Segment Start: DATA BELOW
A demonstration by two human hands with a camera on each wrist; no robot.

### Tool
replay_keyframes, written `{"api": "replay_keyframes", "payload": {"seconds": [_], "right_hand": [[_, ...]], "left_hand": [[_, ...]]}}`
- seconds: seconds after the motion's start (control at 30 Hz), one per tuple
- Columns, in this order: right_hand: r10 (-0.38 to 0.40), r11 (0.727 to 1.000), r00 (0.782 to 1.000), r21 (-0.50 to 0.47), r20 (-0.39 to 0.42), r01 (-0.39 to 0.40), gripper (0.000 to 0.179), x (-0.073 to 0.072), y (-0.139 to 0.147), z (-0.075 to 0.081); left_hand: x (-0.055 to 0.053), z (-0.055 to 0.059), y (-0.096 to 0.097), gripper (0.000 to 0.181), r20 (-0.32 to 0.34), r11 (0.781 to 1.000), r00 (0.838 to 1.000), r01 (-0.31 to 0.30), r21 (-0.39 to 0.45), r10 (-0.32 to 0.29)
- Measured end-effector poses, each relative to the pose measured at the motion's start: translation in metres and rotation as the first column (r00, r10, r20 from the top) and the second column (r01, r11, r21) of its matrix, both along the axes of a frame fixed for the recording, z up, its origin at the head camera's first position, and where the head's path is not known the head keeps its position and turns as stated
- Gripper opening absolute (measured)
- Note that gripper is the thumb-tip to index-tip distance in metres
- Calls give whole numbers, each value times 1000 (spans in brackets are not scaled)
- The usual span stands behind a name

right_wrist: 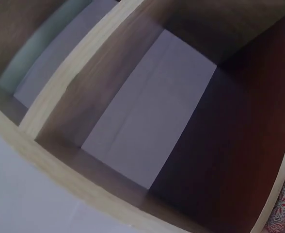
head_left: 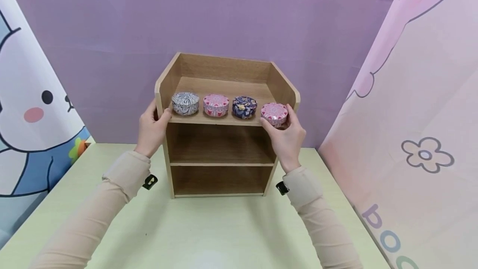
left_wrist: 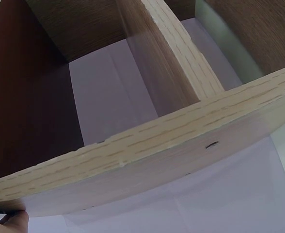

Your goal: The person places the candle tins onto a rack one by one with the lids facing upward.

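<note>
My left hand point(head_left: 152, 130) grips the upper left side of a small wooden shelf unit point(head_left: 222, 164), thumb near the front edge; only its fingertips point(left_wrist: 17, 222) enter the left wrist view. At the right end of the top board, my right hand point(head_left: 286, 138) holds a round pink patterned tin point(head_left: 274, 112) between thumb and fingers. Part of that tin point(right_wrist: 284, 204) appears at the right wrist view's lower right edge. Left of it in a row stand a navy floral tin point(head_left: 244, 107), another pink tin point(head_left: 216, 105) and a grey-white patterned tin point(head_left: 185, 103).
The unit stands on a pale green table point(head_left: 209, 227) against a purple backdrop point(head_left: 231, 15). Raised side panels and a back board point(head_left: 224, 67) border its top. Two compartments lie below. Printed cartoon panels, one with a flower point(head_left: 427, 155), flank the table.
</note>
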State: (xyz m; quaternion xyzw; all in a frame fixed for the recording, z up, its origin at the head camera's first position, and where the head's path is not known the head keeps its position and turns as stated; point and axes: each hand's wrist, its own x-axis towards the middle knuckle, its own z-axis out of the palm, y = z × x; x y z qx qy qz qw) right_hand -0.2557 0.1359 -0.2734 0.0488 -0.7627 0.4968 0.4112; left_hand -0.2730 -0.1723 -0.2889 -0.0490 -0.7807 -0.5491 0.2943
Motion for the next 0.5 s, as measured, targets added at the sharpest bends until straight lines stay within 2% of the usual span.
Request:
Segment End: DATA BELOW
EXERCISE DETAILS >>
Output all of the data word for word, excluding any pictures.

RESPONSE >>
A demonstration by two human hands with a camera on each wrist; no robot.

### Tool
replay_keyframes, written `{"api": "replay_keyframes", "payload": {"seconds": [_], "right_hand": [[_, ...]], "left_hand": [[_, ...]]}}`
- seconds: seconds after the motion's start (control at 30 Hz), one per tuple
- Columns, in this order: right_hand: r10 (-0.38 to 0.40), r11 (0.727 to 1.000), r00 (0.782 to 1.000), r21 (-0.50 to 0.47), r20 (-0.39 to 0.42), r01 (-0.39 to 0.40), gripper (0.000 to 0.179), x (-0.073 to 0.072), y (-0.139 to 0.147), z (-0.075 to 0.081); left_hand: x (-0.055 to 0.053), z (-0.055 to 0.059), y (-0.096 to 0.097), gripper (0.000 to 0.181), r20 (-0.32 to 0.34), r11 (0.781 to 1.000), r00 (0.838 to 1.000), r01 (-0.31 to 0.30), r21 (-0.39 to 0.45), r10 (-0.32 to 0.29)
- Measured end-effector poses, each relative to the pose measured at the motion's start: translation in metres and rotation as the first column (r00, r10, r20 from the top) and the second column (r01, r11, r21) of its matrix, both along the axes of a frame fixed for the recording, z up, its origin at the head camera's first position, and where the head's path is not known the head keeps its position and turns as stated
- Gripper opening absolute (measured)
- Note that gripper is the thumb-tip to index-tip distance in metres
- Calls give whole numbers, each value times 1000 (spans in brackets are not scaled)
- The usual span stands behind a name

right_wrist: 
head_left: 
left_wrist: 

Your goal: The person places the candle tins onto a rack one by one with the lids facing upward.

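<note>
My left hand point(head_left: 152, 130) grips the upper left side of a small wooden shelf unit point(head_left: 222, 164), thumb near the front edge; only its fingertips point(left_wrist: 17, 222) enter the left wrist view. At the right end of the top board, my right hand point(head_left: 286, 138) holds a round pink patterned tin point(head_left: 274, 112) between thumb and fingers. Part of that tin point(right_wrist: 284, 204) appears at the right wrist view's lower right edge. Left of it in a row stand a navy floral tin point(head_left: 244, 107), another pink tin point(head_left: 216, 105) and a grey-white patterned tin point(head_left: 185, 103).
The unit stands on a pale green table point(head_left: 209, 227) against a purple backdrop point(head_left: 231, 15). Raised side panels and a back board point(head_left: 224, 67) border its top. Two compartments lie below. Printed cartoon panels, one with a flower point(head_left: 427, 155), flank the table.
</note>
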State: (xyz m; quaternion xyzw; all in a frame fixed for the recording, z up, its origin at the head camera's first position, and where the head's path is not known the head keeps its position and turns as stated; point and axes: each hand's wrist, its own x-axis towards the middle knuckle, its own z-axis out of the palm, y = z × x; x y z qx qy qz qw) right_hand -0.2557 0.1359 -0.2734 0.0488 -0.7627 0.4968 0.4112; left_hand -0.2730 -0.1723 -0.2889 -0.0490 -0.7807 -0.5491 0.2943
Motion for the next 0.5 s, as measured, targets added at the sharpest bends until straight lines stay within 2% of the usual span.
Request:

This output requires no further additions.